• What needs to be done: Line by line, repeat the material below exactly and leave the images out.
*** Data segment Section Begins ***
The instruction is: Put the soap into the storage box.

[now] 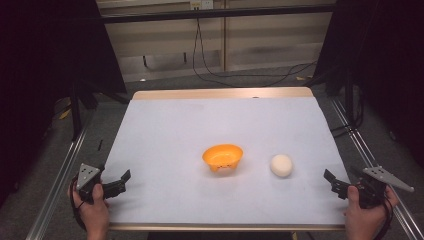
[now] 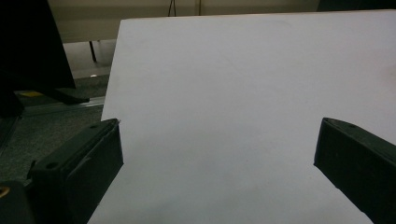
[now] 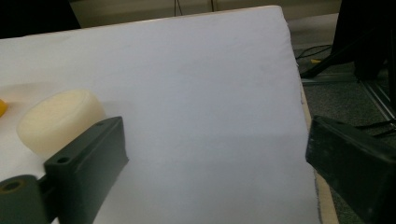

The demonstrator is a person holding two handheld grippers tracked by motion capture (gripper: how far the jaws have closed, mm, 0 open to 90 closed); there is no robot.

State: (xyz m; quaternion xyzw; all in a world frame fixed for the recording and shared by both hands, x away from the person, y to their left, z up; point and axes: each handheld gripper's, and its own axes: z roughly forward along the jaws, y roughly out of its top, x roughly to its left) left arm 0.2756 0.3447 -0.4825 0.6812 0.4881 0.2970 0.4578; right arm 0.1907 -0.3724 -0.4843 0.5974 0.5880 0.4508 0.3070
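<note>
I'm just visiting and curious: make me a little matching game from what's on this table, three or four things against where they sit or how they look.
Things:
1. orange bowl
2. cream round block
3. left tool
4. right tool

Descriptions:
A. open, at the table's near right edge
B. near the middle of the white table, nothing visible inside
C. open, at the table's near left corner
D. pale, lying to the right of the bowl

Pairs: 1-B, 2-D, 3-C, 4-A

Orange bowl (image 1: 223, 156), cream puck (image 1: 281, 165) (plain).
</note>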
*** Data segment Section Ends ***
• Response to the task:
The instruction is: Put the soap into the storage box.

[now] 
[now] 
[now] 

The demonstrator is a person holding two handheld grippers tracked by motion capture (gripper: how far the jaws have closed, mm, 0 open to 90 closed); there is no robot.

State: (xyz m; quaternion xyzw; all in a world frame fixed for the recording and shared by both hands, x away from the person, y to their left, z up; point and axes: each handheld gripper's, and its own axes: z roughly forward along the jaws, y roughly out of its top, x roughly to its left) left arm 0.2756 0.3447 -0.4825 0.6812 0.4881 0.2970 0.4578; right arm 0.1907 -0.3724 -0.4843 0.5974 0.5880 0.4508 0.3070
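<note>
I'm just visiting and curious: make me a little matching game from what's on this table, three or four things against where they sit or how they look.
Things:
1. orange bowl
2. cream round block
3. left tool
4. right tool

Descriptions:
A. open, at the table's near right edge
B. near the middle of the white table, nothing visible inside
C. open, at the table's near left corner
D. pale, lying to the right of the bowl

Pairs: 1-B, 2-D, 3-C, 4-A

Orange bowl (image 1: 223, 156), cream puck (image 1: 281, 165) (plain).
</note>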

This answer requires no further additions.